** Problem to work on **
Please quote exactly the opening lines of the data, from the first line to the one where "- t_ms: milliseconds" appears.
######
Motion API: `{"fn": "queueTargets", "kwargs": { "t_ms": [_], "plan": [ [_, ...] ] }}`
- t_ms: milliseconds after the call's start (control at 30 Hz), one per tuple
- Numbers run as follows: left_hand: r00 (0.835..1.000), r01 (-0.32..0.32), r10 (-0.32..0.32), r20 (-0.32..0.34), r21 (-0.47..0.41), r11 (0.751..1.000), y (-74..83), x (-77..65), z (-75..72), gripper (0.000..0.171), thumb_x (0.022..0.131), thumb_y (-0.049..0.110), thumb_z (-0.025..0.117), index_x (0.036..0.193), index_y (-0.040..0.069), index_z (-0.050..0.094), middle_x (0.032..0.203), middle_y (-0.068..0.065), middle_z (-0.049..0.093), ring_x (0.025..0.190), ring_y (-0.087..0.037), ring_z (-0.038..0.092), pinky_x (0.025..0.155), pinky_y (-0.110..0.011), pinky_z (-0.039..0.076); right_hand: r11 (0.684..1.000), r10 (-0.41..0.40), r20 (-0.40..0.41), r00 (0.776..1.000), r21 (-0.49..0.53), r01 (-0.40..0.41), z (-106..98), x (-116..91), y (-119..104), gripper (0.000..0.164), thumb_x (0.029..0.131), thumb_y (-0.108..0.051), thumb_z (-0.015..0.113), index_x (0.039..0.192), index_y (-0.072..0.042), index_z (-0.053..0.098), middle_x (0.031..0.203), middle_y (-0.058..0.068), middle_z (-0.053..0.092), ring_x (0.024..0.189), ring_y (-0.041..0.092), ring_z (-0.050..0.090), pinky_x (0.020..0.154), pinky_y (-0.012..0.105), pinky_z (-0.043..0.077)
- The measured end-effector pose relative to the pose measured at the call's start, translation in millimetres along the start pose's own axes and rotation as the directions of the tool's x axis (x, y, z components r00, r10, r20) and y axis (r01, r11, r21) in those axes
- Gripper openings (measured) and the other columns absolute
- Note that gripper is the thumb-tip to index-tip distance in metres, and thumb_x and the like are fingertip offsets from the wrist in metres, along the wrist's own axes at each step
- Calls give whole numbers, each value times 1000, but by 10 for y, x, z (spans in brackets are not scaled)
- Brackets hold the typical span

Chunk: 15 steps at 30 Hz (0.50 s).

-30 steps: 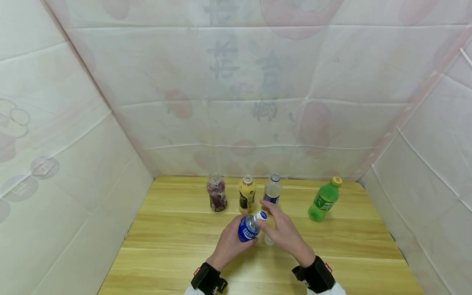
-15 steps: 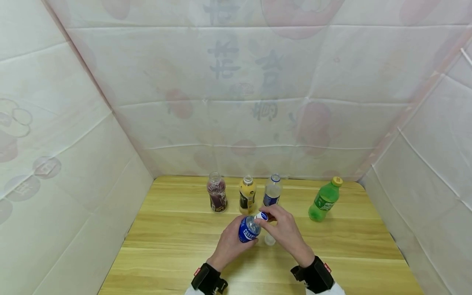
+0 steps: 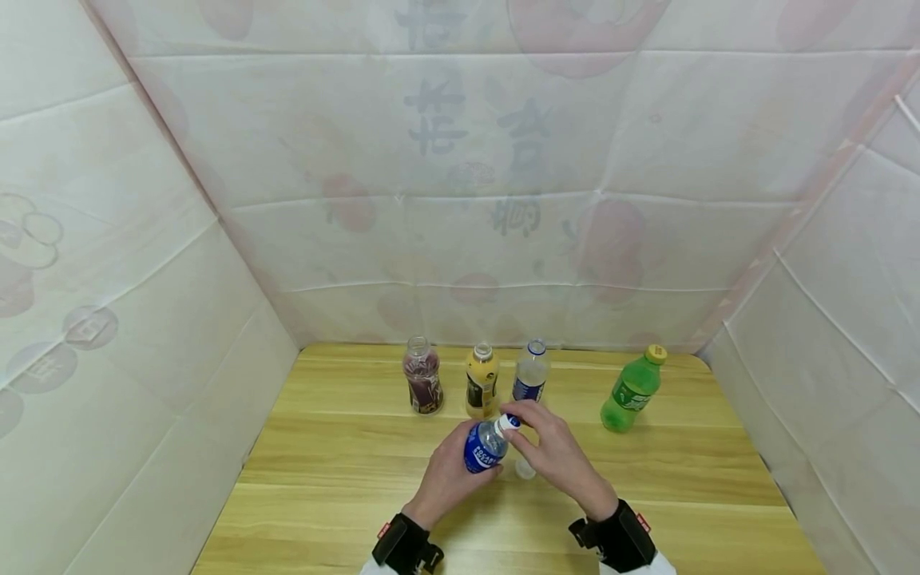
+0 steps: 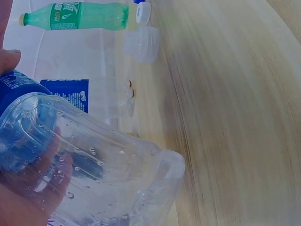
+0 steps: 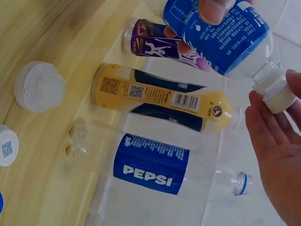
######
** Written answer **
Motion API: `{"fn": "queueTargets", "kwargs": { "t_ms": [_], "plan": [ [_, ...] ] }}`
- t_ms: milliseconds after the call's start (control at 30 Hz), one per tuple

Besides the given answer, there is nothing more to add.